Но есть же, черт побери, выход! Администратор ведь еще не запер за ним дверь в прежнее житье! Желаешь — ступай обратно в свой двор-колодец. И хлебай из него вонь, матерщину, бессмысленность и беспросветность существования.
Как волк, обложенный флажками, Зорин метался между «страшно» и «жутко». И потому, несмотря ни на что, обеими руками держался за нынешнее свое бытие. Но малодушно оставлял себе лазейку назад — «на всякий пожарный». Когда же истек месяц, отведенный ему для окончательного решения, Зорин принял Соломоново решение: к Администратору не ходить, точек над «и» не ставить.
«Не пойду — и все тут!» — думал он сердито.
Но не пойти ему не удалось.
Досье
Объявление
Мышам предлагается бесплатный сыр. Обращаться по адресу:…
Глава седьмая
Визит Пифагора
На редакторском столе распластались сверстанные полосы завтрашнего номера. Подобно коршуну-стервятнику, сладострастно терзающему плоть ягненка, Зорин впился в статью о проблемах обслуживания населения.
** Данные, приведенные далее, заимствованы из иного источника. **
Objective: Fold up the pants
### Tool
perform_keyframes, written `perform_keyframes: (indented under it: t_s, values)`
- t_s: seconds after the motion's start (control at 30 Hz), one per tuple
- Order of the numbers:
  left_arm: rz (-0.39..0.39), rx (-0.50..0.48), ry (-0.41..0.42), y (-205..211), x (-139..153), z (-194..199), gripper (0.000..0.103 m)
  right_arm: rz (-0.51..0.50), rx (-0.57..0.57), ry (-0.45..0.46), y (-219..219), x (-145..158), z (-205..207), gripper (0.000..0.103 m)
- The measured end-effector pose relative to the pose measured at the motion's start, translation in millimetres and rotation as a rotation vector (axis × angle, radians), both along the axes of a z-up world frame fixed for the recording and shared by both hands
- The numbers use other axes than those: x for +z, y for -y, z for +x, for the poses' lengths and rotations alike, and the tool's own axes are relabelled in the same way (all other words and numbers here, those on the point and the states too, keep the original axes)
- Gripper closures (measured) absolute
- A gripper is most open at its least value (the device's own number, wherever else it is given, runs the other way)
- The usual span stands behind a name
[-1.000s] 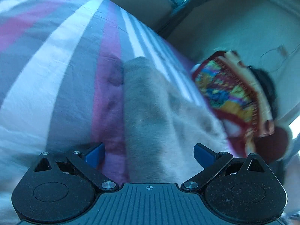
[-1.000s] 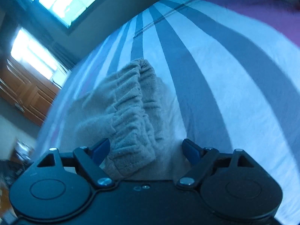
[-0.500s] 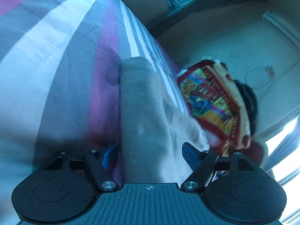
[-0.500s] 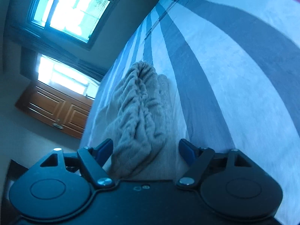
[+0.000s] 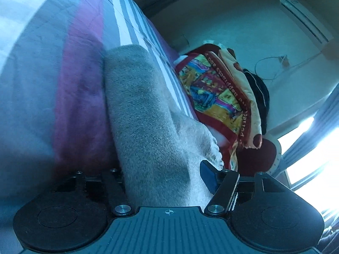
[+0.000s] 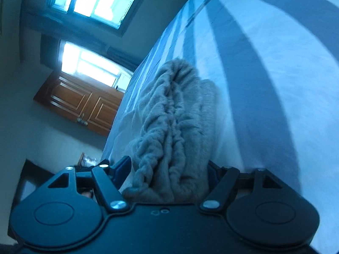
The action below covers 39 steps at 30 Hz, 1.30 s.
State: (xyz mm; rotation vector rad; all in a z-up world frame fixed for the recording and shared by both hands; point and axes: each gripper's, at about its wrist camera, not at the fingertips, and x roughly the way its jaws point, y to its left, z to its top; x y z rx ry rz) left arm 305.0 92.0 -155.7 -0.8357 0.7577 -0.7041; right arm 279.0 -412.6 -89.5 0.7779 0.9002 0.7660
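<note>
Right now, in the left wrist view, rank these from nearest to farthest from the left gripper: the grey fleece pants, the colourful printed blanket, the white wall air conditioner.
1. Grey fleece pants: between the fingers of the left gripper.
2. Colourful printed blanket: right of the pants, on the striped bedsheet.
3. White wall air conditioner: upper right, on the far wall.

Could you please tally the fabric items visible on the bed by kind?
Fuzzy grey fleece pants: 1
Striped grey, white and purple bedsheet: 1
Colourful red-bordered patterned blanket: 1
Dark black cloth: 1
Total: 4
</note>
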Motion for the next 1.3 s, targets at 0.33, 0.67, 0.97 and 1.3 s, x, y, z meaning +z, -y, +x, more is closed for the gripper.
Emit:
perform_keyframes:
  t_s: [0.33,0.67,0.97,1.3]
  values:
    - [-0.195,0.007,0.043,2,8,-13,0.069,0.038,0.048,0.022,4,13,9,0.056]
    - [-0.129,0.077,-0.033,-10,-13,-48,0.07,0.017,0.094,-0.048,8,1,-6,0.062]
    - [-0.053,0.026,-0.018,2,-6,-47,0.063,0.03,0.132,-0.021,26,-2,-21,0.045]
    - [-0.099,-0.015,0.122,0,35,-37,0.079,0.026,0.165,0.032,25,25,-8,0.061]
Красным начальственным фломастером вписывал он строки, дышащие гневом и болью за человечество: «На всем обширном фронте оказываемых нам услуг, пожалуй, наиболее провальный участок — это работа водопроводчиков. Впечатление такое, что переход российской экономики на рыночные рельсы ни в малой степени не затронул эту категорию работников городского хозяйства. Во всяком случае, водопроводчики продолжают обслуживать нас вполне «по-социалистически»…».
Но тут кровью пишущее перо замерло в редакторской руке. Священный акт отмщения презренной водопроводной касте оказался прерван: дверь в кабинет осторожно отворилась, и на пороге возникла секретарша Венера.